Coventry University Logo Sigma Logo

Correlation Using JASP

What is Correlation and when to use it

Correlation is a measure of the strength of the relationship between two variables.

It is measured using a number called the correlation coefficient which lies between -1 and +1.

  • If the correlation is positive, this means that one variable increases as the other increases.
  • If the correlation is negative, one variable decreases as the other variable increases.

Larger values closer to +1 or -1 indicate a stronger relationship. Values nearer to zero indicate weaker or even no relationship.

The most used measures are Pearson’s correlation coefficient and Spearman’s correlation coefficient.

For help on “What test do I need” go to the sigma website statistics resources page.

Pearson’s correlation measures the strength of the linear (i.e. straight-line) relationship, whereas Spearman’s correlation simply measures the strength of a general monotonic relationship which can be non-linear (monotonic means always increasing or always decreasing).

  • The variables used to calculate a correlation coefficient need to be scale or ordinal. Correlation is not appropriate if any of the variables are nominal.

  • Pearson’s correlation is appropriate if both variables are scale.

  • Spearman’s correlation can be used for any combination of scale and ordinal variables (i.e. both can be scale or both ordinal or one of each).

If one or both variables are scale, you should also obtain a scatter plot to visualize the relationship between them. We can also conduct a test on the correlation coefficient – see later.

Example

A student wanted to explore the relationship between knowledge about calcium and calcium intake, amongst sports science students. The data shown below can be downloaded in a CSV file called calcium.csv. Knowledge scores about calcium are in the column called Knowledge and calcium intake (in mg) is in the column called Calcium. A sample of 20 participants was taken.

Using JASP

Since both variables are scale, we will use Pearson’s correlation, but first we should examine the relationship using a scatter plot. To obtain a scatter plot in JASP, from the Descriptives menu open the Descriptive Statistics tab. Move ‘Knowledge’ and ‘Calcium’ into the Variables box.

Next open the Customizable Plots tab under Statistics and Basic plots and tick Scatter Plots. For Graph above scatter plot and Graph right of scatter plot, tick None. Optionally, Add regression line can be ticked for visualising linearity.

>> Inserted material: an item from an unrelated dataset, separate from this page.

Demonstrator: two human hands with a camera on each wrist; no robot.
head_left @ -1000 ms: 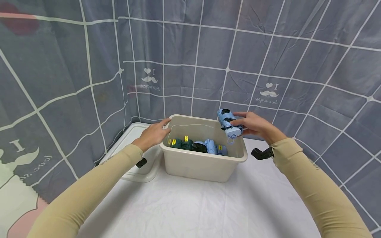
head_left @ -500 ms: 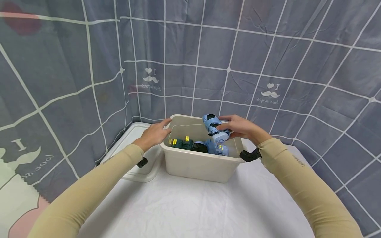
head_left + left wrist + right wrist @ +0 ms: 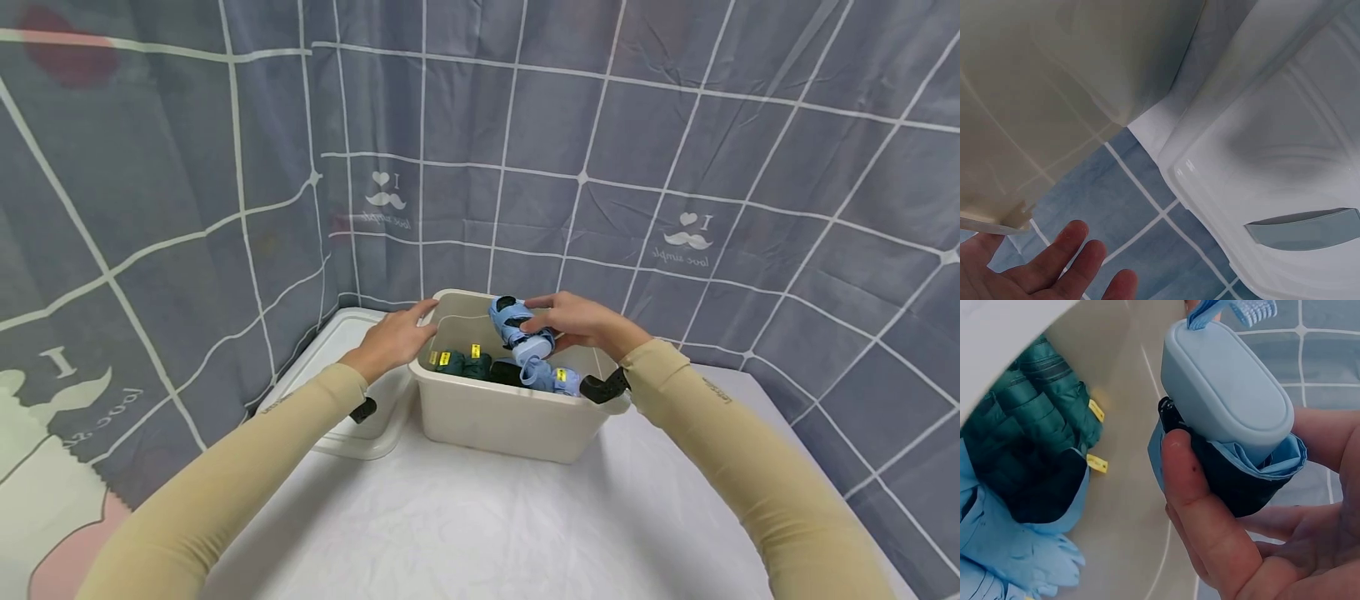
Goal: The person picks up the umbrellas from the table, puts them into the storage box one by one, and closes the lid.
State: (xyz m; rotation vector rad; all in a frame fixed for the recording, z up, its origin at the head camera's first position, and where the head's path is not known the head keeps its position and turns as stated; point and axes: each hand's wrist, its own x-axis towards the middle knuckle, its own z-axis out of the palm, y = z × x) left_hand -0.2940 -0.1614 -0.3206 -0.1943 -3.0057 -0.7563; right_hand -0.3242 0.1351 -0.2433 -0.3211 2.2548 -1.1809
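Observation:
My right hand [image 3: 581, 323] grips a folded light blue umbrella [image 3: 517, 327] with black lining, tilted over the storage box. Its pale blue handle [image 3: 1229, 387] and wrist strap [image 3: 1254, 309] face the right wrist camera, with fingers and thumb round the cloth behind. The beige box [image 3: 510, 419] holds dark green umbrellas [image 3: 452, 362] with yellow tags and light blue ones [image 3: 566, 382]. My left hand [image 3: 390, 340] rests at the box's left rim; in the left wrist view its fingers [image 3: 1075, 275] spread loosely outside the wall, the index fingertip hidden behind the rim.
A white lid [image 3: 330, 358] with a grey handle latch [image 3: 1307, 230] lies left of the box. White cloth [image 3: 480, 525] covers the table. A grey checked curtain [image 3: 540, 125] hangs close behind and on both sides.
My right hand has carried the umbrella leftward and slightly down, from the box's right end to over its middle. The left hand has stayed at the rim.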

The scatter plot should look as follows in your Results screen (that should be on the right hand side).

In the plot, the points follow an increasing pattern and seem to be reasonably close to an underlying straight line. This suggests there is a strong relationship between the two variables and also that it looks reasonably linear.

A regression line can be added to visually see the pattern in the data (see above for this option).

To obtain the correlation coefficient using JASP, from the Regression menu select Correlation under Classical.

Move knowledge score and calcium intake into the Variables box.

Then tick the Pearson’s r option under Sample Correlation Coefficients box. Note that if required we could have opted for the Spearman’s r correlation if we had ordinal data.

Examining the Output

The JASP output should now include this table, titled Pearson’s Correlations:

The Pearson correlation coefficient is 0.882. We could report this as r=0.88 as two decimal places is sufficient. This is indicative of a strong relationship, as we saw earlier by the scatter plot. It is also positive which indicates that calcium intake increases as knowledge of calcium increases and vice-versa. A commonly used interpretation is based on benchmarks suggested by Cohen (1992). Here correlation strengths are classified as in the table below. Note our value of 0.88 falls in the strong category of 0.5 to 0.9.

Correlation Coefficient Value Interpretation
-0.3 to +0.3 Weak
-0.5 to -0.3 or 0.3 to 0.5 Moderate
-0.9 to -0.5 or 0.5 to 0.9 Strong
-1.0 to -0.9 or 0.9 to 1.0 Very Strong

Extracted from Cohen, L. (1992). Power Primer. Psychological Bulletin, 112(1) 155-159

The Pearson’s Correlations table in the earlier JASP output also includes the p-value, which is less than 0.001. This p-value is used to explore the research question:

Is there a true relationship between the intake of calcium and knowledge about calcium?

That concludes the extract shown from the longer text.